Angelica notó que se le abrían un poco más los ojos al oír eso. Sabía que Ruperto no había regresado todavía, así que ¿cómo podía haberse enterado de tanto la Viuda, tan rápidamente? Tal vez había mandado un pájaro antes.

—Así es —dijo—. Partió con el cadáver de su hermana, en un barco que se dirigía a Ishjemme.

—En dirección a Lars Skyddar, sin duda —murmuró la Viuda. Esta fue otra pequeña sorpresa para Angelica. ¿Cómo era posible que unas campesinas como Sofía y su hermana conocieran a alguien como el gobernante de Ishjemme?

—He hecho lo que usted quería —dijo Angelica. Incluso a ella le sonó defensivo.

—¿Esperas alabanzas? —preguntó la Viuda—. ¿Tal vez una recompensa? ¿Algún título insignificante para añadir a tu colección, quizás?

A Angelica no le gustaba que le hablaran con esa altanería. Había hecho todo lo que había pedido la Viuda. Sofía había muerto y Sebastián estaría en casa pronto, preparado para aceptarla.

—Acabo de anunciar vuestras nupcias a la Asamblea de los Nobles —dijo la Viuda—. Pensaba que casarse con mi hijo sería suficiente recompensa.

—Más que suficiente —dijo Angelica—. Pero ¿Sebastián aceptará esta vez?

La Viuda alargó el brazo y Angelica tuvo que esforzarse por no encogerse de miedo cuando la anciana le dio una palmadita en la mejilla.

—Estoy segura de que dije que eso era parte de tu trabajo. Distráelo. Sedúcelo. Ponte de rodillas delante de él y suplica, si es necesario.

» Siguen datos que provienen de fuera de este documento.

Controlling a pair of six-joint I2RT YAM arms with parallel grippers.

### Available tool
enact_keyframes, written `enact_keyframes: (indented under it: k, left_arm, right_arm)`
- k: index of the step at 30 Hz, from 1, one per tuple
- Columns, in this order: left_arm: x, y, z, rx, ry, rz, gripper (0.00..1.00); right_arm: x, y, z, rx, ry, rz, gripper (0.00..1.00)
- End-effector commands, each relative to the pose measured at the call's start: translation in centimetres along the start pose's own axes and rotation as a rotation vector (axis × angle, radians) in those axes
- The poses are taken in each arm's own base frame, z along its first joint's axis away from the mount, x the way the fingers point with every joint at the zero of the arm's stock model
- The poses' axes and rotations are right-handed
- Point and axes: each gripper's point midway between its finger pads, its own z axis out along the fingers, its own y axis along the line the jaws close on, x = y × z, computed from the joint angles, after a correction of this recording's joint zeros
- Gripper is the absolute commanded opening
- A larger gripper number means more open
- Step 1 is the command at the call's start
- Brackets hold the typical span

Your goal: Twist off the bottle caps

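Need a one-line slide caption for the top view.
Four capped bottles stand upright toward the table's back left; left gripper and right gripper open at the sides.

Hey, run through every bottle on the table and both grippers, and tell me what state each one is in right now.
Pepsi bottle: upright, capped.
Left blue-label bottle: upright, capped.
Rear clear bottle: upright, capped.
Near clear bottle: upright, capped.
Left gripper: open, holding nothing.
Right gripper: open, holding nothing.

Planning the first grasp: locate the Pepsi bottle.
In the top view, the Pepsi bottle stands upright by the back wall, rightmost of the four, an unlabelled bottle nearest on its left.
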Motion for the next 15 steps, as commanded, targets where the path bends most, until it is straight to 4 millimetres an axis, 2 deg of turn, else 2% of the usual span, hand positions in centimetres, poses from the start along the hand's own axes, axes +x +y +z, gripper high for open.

Mis informes dicen que está envuelto por el dolor mientras viene de camino a casa. Será trabajo tuyo hacerle olvidar todo esto. No mío, tuyo. Haz un buen trabajo, Angelica —la Viuda encogió los hombros—. Ahora lárgate. Tengo cosas que hacer. En primer lugar, tengo que asegurarme de que realmente acabaste con Sofía.

El despido fue tan brusco que fue grosero. Con cualquier otra persona, hubiera bastado para justificar un castigo. Con la Viuda, Angelica no podía hacer nada y eso solo lo empeoraba.

Aun así, haría todo lo que la anciana requiriera. Haría que Sebastián fuera suyo cuando volviera a casa. Pronto sería de la realeza por matrimonio y esa elevación sería suficiente recompensa.

Mientras tanto, las dudas de la Viuda acerca de Sofía la carcomían. Angelica la había matado; estaba segura de ello, pero…

Pero no haría ningún daño ver que podía descubrir de los acontecimientos en Ishjemme, solo para estar segura.

A fin de cuentas, por lo menos tenía un amigo allí.